С восьмого класса я играл в церковной блюзовой группе. Но так как у меня не было собственного инструмента, на котором я мог бы репетировать, я сидел в репетиционном зале и просто слушал, чтобы потом дома разучить эти вещи на пианино. Но этот замысел не сработал, потому что, когда я попадал домой, все забывал. Так что на репетициях меня стали отправлять за пивом или сигаретами, пока остальные продолжали играть. Вкус пива начал захватывать меня, и когда вечером я возвращался домой, у меня приятно рябило в глазах и я чувствовал себя легко и радостно. Родители ставили мне кружку с чаем, и я, тихо крадучись, удовлетворенным ложился спать. На следующее утро происходило чудо, и мне совсем не было дурно. Утренняя тошнота оставалась в прошлом. Школа снова доставляла удовольствие. Только важно было выпить достаточное количество алкоголя.
Однажды после репетиции мы с двумя бутылками красного вина сели в парке. Тогда мне, наоборот, стало плохо от алкоголя, голова закружилась, и меня вырвало. Я почувствовал себя по-настоящему взрослым. В то время уже начались вечеринки, на которых я старался пить столько, сколько это было возможно. Тогда в ГДР алкоголь не продавался ночью, поэтому нужно было поторопиться, иначе весь алкоголь закончится и не останется ни капли. Было совершенно не важно, будет ли это пиво, шнапс или вино.
На следующий день я испытывал похмелье, но переживал его как что-то приятное, потому что чувствовал себя так легко, будто парил в воздухе, медленно и спокойно, как дирижабль. Или же я вставал пораньше и радовался тому, как мне становится все лучше и лучше. И мне становилось по-настоящему замечательно, когда после обеда я выпивал свое первое пиво.
Позже, в группе Feeling B, стало еще хуже. Когда я познакомился с вокалистом, тот уже страдал сильной алкогольной зависимостью, но, скорее всего, я не замечал этого, потому что не понимал, что я сам тоже слишком много пью. Уже на первой репетиции, в которой я участвовал, на столе возникла бутылка Timms Saurer. До того времени я не знал, что втроем можно выпить большую бутылку коньяка. Я до сих пор не могу вспомнить, как вернулся домой и что мои родители сказали на это. Должен признаться, что каждая репетиция была примерно такой: мы встречались, напивались, может быть, что-то играли вместе, но я не очень-то уверен в этом.

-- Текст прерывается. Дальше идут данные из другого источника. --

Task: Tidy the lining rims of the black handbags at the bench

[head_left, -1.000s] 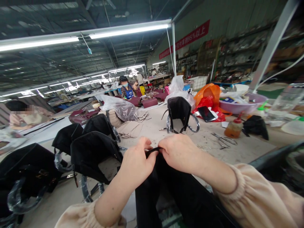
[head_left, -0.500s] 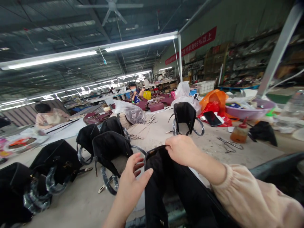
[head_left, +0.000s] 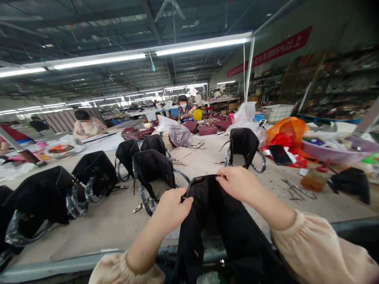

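A black bag (head_left: 233, 232) hangs open at the table's front edge, its rim toward the table. My left hand (head_left: 173, 207) pinches the rim at its left corner, thumb inside. My right hand (head_left: 238, 183) grips the same rim at its right corner, fingers closed over the edge. Beyond it on the table stands another black bag (head_left: 243, 146) with plastic-wrapped handles. To the left are several more, among them a black bag (head_left: 154, 169) close to my left hand.
Scissors (head_left: 299, 189), a bottle of amber liquid (head_left: 314, 178) and a phone (head_left: 280, 154) lie to the right, near a purple basin (head_left: 340, 152). Flat pieces (head_left: 180, 155) lie mid-table. A person (head_left: 89, 125) works at the left; another person (head_left: 186, 110) sits farther back.
My left hand has gone from spread fingers beside the bag to a grip on its rim. My right hand stays on the rim. The view has turned left.
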### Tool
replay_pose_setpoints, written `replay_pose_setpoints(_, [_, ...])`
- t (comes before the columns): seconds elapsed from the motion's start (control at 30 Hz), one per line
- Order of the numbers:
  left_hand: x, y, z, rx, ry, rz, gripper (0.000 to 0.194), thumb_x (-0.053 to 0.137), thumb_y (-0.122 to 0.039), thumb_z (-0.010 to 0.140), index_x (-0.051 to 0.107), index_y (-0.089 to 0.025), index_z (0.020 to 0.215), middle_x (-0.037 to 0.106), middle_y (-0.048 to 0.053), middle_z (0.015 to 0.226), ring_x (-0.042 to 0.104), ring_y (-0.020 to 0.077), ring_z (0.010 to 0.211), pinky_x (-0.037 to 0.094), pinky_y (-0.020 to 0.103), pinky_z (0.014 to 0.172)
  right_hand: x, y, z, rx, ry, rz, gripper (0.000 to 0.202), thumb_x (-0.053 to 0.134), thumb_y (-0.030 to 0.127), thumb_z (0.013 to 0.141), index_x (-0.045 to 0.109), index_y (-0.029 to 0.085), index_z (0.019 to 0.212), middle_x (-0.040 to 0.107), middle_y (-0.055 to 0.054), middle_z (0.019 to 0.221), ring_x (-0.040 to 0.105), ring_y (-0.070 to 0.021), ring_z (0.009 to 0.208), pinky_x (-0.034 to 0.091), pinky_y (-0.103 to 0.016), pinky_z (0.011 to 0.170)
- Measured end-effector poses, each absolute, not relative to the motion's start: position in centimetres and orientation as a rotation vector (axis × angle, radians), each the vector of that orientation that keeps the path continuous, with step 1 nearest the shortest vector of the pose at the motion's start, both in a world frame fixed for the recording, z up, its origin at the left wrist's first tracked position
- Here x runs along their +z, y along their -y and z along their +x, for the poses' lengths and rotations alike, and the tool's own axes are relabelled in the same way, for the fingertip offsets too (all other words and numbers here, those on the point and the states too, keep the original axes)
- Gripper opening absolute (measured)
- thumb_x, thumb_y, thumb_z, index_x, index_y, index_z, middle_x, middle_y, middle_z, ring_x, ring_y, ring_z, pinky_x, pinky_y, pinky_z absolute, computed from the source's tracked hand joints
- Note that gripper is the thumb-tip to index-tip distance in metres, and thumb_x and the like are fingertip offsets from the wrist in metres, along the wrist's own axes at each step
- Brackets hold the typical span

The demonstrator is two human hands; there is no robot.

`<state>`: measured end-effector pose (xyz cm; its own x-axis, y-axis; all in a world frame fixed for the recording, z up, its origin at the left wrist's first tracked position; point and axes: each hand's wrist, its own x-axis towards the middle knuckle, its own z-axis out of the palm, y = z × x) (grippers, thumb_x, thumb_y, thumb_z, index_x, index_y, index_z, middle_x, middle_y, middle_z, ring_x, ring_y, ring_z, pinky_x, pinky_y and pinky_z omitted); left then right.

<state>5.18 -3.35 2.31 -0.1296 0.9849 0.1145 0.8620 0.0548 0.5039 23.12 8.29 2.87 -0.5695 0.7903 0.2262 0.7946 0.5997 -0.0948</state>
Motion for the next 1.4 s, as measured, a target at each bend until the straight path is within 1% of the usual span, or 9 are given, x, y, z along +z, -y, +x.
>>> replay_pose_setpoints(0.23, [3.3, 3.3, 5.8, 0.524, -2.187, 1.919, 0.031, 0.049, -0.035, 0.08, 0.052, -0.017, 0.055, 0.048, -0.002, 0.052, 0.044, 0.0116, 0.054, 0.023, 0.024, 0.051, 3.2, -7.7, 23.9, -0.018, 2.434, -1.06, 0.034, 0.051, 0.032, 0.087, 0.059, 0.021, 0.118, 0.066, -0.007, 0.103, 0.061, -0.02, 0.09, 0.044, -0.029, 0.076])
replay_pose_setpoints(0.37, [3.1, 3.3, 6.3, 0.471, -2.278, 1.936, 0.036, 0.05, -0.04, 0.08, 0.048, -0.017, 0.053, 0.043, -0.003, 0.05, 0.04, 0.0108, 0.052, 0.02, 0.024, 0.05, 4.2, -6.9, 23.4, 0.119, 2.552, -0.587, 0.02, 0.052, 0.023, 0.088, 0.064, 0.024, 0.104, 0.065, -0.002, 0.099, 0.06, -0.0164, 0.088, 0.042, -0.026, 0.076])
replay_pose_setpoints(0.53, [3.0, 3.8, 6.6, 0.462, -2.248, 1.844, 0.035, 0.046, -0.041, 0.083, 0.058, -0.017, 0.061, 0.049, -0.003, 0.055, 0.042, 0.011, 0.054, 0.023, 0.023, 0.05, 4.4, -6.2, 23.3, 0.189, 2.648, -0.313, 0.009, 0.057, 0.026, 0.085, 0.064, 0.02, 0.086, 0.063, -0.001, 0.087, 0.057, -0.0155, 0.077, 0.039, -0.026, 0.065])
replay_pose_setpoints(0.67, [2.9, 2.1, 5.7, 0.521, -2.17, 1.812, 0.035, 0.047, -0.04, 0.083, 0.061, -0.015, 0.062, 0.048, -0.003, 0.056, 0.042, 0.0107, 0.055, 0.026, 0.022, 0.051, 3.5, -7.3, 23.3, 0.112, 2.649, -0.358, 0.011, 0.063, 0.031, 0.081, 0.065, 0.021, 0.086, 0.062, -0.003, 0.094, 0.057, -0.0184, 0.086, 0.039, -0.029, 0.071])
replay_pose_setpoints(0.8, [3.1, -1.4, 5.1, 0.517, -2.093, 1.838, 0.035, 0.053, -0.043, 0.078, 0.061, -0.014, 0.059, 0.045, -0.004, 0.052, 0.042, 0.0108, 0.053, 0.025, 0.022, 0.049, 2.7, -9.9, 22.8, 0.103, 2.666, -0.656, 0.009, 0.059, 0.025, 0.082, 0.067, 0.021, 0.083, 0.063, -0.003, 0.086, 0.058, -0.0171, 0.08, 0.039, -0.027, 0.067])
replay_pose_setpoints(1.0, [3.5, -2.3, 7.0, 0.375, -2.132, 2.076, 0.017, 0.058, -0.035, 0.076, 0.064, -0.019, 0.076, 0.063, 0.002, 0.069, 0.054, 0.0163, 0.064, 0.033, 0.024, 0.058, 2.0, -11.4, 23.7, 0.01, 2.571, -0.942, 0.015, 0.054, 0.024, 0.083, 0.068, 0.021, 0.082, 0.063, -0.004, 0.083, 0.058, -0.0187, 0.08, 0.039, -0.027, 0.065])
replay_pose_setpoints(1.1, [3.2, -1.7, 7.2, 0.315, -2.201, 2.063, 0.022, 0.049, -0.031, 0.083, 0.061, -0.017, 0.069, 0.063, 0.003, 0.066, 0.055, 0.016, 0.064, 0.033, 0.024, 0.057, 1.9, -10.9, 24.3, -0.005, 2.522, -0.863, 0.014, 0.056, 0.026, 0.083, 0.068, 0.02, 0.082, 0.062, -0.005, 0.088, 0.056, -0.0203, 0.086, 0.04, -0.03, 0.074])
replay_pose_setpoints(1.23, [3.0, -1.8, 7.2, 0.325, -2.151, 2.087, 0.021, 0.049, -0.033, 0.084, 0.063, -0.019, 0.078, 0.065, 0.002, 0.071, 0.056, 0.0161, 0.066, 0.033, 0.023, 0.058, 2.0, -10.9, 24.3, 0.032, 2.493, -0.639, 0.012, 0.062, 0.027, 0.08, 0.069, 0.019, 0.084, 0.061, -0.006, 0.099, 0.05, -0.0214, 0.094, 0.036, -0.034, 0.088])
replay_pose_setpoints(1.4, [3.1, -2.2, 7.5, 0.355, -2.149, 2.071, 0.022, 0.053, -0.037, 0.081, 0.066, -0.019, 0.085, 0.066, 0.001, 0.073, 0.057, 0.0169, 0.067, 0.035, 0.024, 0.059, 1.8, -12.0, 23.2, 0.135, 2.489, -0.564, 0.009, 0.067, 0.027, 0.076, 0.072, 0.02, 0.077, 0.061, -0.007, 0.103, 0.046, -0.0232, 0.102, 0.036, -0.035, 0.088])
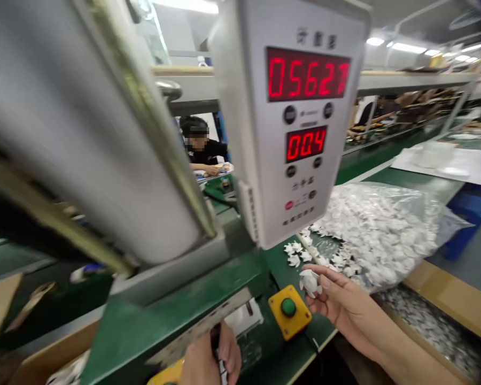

Наш вокалист нуждался в определенной суточной дозе, и у него были наилучшие отношения с официантами в квартале. Мы могли заходить в трактиры, которые, как правило, были уже заполнены народом или закрыты. После репетиции мы часто посещали гей-паб, потому что его посетители очень по-дружески принимали нас. Некоторые тогдашние посетители этого паба по сей день здороваются со мной, когда мы встречаемся на улице.